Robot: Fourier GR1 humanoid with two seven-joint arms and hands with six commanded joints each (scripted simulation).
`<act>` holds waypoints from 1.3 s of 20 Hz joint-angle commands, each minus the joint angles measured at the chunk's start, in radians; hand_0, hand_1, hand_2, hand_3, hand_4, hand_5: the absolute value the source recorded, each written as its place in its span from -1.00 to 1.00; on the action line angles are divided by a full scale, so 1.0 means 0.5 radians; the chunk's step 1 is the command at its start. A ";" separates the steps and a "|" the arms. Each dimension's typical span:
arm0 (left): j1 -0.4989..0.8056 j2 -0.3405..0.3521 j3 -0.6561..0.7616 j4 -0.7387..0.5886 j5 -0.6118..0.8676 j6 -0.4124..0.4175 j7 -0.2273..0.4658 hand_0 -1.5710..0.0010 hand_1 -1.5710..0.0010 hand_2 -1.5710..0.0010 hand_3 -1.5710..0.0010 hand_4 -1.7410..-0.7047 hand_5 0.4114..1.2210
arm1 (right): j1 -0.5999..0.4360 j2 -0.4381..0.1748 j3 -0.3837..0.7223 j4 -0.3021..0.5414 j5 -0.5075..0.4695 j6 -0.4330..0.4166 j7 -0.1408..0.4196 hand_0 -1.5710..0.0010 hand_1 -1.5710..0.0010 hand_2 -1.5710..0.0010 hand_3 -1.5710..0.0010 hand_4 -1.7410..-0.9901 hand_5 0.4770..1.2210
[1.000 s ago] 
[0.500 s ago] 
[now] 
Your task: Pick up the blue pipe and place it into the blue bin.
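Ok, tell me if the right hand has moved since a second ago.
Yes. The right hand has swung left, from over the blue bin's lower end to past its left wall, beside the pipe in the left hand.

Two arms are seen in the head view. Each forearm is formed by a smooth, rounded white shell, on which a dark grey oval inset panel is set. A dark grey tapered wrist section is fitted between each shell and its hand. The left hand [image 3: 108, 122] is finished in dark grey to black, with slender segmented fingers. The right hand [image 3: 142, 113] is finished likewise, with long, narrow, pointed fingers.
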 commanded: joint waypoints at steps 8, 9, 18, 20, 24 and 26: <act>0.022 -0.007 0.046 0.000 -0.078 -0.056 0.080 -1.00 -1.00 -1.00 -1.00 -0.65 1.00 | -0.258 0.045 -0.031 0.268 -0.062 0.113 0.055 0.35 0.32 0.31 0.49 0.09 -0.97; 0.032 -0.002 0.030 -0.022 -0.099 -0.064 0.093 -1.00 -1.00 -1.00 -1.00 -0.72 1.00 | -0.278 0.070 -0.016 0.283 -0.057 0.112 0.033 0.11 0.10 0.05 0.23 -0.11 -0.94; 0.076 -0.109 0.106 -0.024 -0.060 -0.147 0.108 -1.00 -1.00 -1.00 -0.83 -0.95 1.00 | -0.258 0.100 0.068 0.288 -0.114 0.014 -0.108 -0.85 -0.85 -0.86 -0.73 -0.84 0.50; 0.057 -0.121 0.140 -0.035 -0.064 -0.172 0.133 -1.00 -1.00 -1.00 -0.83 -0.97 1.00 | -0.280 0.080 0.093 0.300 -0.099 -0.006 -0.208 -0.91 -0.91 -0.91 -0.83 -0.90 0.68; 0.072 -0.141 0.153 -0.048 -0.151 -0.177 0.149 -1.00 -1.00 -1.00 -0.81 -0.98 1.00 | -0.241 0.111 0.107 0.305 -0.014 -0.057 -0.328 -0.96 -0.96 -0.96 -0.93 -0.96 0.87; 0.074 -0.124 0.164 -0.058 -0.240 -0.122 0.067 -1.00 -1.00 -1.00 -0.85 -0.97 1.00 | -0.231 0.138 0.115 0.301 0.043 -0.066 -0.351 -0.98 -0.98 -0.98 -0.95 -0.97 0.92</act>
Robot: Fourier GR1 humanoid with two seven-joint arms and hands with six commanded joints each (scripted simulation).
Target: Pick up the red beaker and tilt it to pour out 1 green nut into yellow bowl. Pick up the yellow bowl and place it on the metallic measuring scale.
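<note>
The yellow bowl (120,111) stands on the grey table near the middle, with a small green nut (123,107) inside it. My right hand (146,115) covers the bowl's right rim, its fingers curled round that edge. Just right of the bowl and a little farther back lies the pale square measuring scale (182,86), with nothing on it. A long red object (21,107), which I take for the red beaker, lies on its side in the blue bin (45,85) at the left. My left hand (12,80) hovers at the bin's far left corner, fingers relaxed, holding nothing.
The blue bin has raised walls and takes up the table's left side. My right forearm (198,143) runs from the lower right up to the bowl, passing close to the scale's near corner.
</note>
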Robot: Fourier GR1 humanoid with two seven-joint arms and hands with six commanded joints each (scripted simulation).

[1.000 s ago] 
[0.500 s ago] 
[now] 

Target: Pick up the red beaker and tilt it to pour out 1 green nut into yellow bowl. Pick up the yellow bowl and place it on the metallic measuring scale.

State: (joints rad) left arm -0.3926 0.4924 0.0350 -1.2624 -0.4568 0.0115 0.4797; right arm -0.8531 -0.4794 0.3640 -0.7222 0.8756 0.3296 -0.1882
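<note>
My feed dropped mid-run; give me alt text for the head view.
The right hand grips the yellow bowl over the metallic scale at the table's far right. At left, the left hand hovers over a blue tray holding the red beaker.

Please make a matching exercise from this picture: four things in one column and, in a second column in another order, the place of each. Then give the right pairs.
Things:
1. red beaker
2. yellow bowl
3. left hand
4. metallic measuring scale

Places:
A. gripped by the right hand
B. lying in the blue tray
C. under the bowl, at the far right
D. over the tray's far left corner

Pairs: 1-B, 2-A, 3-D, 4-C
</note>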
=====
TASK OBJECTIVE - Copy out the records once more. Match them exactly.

FINISHED TASK -
Robot: Fourier GR1 humanoid with two seven-joint arms and hands with six commanded joints each (scripted simulation).
`<act>` holds waypoints from 1.3 s of 20 Hz joint-angle commands, each minus the joint angles measured at the chunk's start, in radians; hand_0, hand_1, hand_2, hand_3, hand_4, hand_5: the absolute value the source recorded, each written as its place in its span from -1.00 to 1.00; on the action line angles are divided by a full scale, so 1.0 means 0.5 radians; the chunk's step 1 is the command at its start. A ";" separates the steps and a "|" the arms. Each dimension's typical span:
arm0 (left): j1 -0.4989..0.8056 j2 -0.3405..0.3521 j3 -0.6561..0.7616 j4 -0.7387..0.5886 j5 -0.6118..0.8676 j6 -0.4124..0.4175 j7 -0.2273..0.4658 hand_0 -1.5710..0.0010 hand_1 -1.5710..0.0010 hand_2 -1.5710..0.0010 hand_3 -1.5710..0.0010 hand_4 -1.7410..-0.7047 hand_5 0.4114..1.2210
arm1 (right): j1 -0.5999..0.4360 j2 -0.4381..0.1748 j3 -0.3837..0.7223 j4 -0.3021..0.5414 j5 -0.5075..0.4695 j6 -0.4330..0.4166 j7 -0.1408..0.4196 hand_0 -1.5710..0.0010 hand_1 -1.5710..0.0010 hand_2 -1.5710..0.0010 hand_3 -1.5710..0.0010 hand_4 -1.7410..-0.9901 hand_5 0.4770..1.2210
[1.000 s ago] 
[0.500 s ago] 
[now] 
Your task: Pick up the blue pipe and place it into the blue bin.
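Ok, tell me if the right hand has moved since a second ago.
Yes. The right hand has swung left, from over the blue bin's lower end to past its left wall, beside the pipe in the left hand.

Two arms are seen in the head view. Each forearm is formed by a smooth, rounded white shell, on which a dark grey oval inset panel is set. A dark grey tapered wrist section is fitted between each shell and its hand. The left hand [image 3: 108, 122] is finished in dark grey to black, with slender segmented fingers. The right hand [image 3: 142, 113] is finished likewise, with long, narrow, pointed fingers.
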 commanded: joint waypoints at steps 8, 9, 18, 20, 24 and 26: <act>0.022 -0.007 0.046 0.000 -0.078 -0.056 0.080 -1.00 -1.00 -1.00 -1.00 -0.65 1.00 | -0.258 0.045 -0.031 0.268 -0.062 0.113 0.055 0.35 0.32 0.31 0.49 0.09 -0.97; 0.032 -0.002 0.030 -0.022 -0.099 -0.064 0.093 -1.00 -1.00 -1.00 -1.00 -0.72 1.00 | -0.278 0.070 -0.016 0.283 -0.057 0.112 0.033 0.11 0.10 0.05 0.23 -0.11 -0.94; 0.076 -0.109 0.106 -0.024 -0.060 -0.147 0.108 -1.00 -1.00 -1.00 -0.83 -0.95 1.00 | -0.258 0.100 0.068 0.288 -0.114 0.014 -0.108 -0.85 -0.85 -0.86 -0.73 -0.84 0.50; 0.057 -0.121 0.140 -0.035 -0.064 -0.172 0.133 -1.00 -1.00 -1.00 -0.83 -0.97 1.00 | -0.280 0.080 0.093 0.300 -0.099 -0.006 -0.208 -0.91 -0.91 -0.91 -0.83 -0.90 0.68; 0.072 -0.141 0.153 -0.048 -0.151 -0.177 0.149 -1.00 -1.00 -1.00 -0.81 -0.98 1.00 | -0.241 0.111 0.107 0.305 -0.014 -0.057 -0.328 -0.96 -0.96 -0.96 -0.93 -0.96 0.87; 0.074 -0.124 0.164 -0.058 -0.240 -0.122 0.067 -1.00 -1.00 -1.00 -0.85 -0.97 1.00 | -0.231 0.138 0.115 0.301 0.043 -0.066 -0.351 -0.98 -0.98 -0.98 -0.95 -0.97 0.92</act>
Robot: Fourier GR1 humanoid with two seven-joint arms and hands with six commanded joints each (scripted simulation).
Target: Pick up the red beaker and tilt it to pour out 1 green nut into yellow bowl. Pick up the yellow bowl and place it on the metallic measuring scale.
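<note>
The yellow bowl (120,111) stands on the grey table near the middle, with a small green nut (123,107) inside it. My right hand (146,115) covers the bowl's right rim, its fingers curled round that edge. Just right of the bowl and a little farther back lies the pale square measuring scale (182,86), with nothing on it. A long red object (21,107), which I take for the red beaker, lies on its side in the blue bin (45,85) at the left. My left hand (12,80) hovers at the bin's far left corner, fingers relaxed, holding nothing.
The blue bin has raised walls and takes up the table's left side. My right forearm (198,143) runs from the lower right up to the bowl, passing close to the scale's near corner.
</note>
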Robot: Fourier GR1 humanoid with two seven-joint arms and hands with six commanded joints each (scripted simulation).

[1.000 s ago] 
[0.500 s ago] 
[now] 

Target: Pick up the red beaker and tilt it to pour out 1 green nut into yellow bowl. Pick up the yellow bowl and place it on the metallic measuring scale.

State: (joints rad) left arm -0.3926 0.4924 0.0350 -1.2624 -0.4568 0.0115 0.4797; right arm -0.8531 -0.4794 0.3640 -0.7222 0.8756 0.3296 -0.1882
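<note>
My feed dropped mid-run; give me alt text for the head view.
The right hand grips the yellow bowl over the metallic scale at the table's far right. At left, the left hand hovers over a blue tray holding the red beaker.

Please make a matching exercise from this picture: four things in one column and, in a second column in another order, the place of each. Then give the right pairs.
Things:
1. red beaker
2. yellow bowl
3. left hand
4. metallic measuring scale

Places:
A. gripped by the right hand
B. lying in the blue tray
C. under the bowl, at the far right
D. over the tray's far left corner

Pairs: 1-B, 2-A, 3-D, 4-C
</note>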

No additional answer is needed here.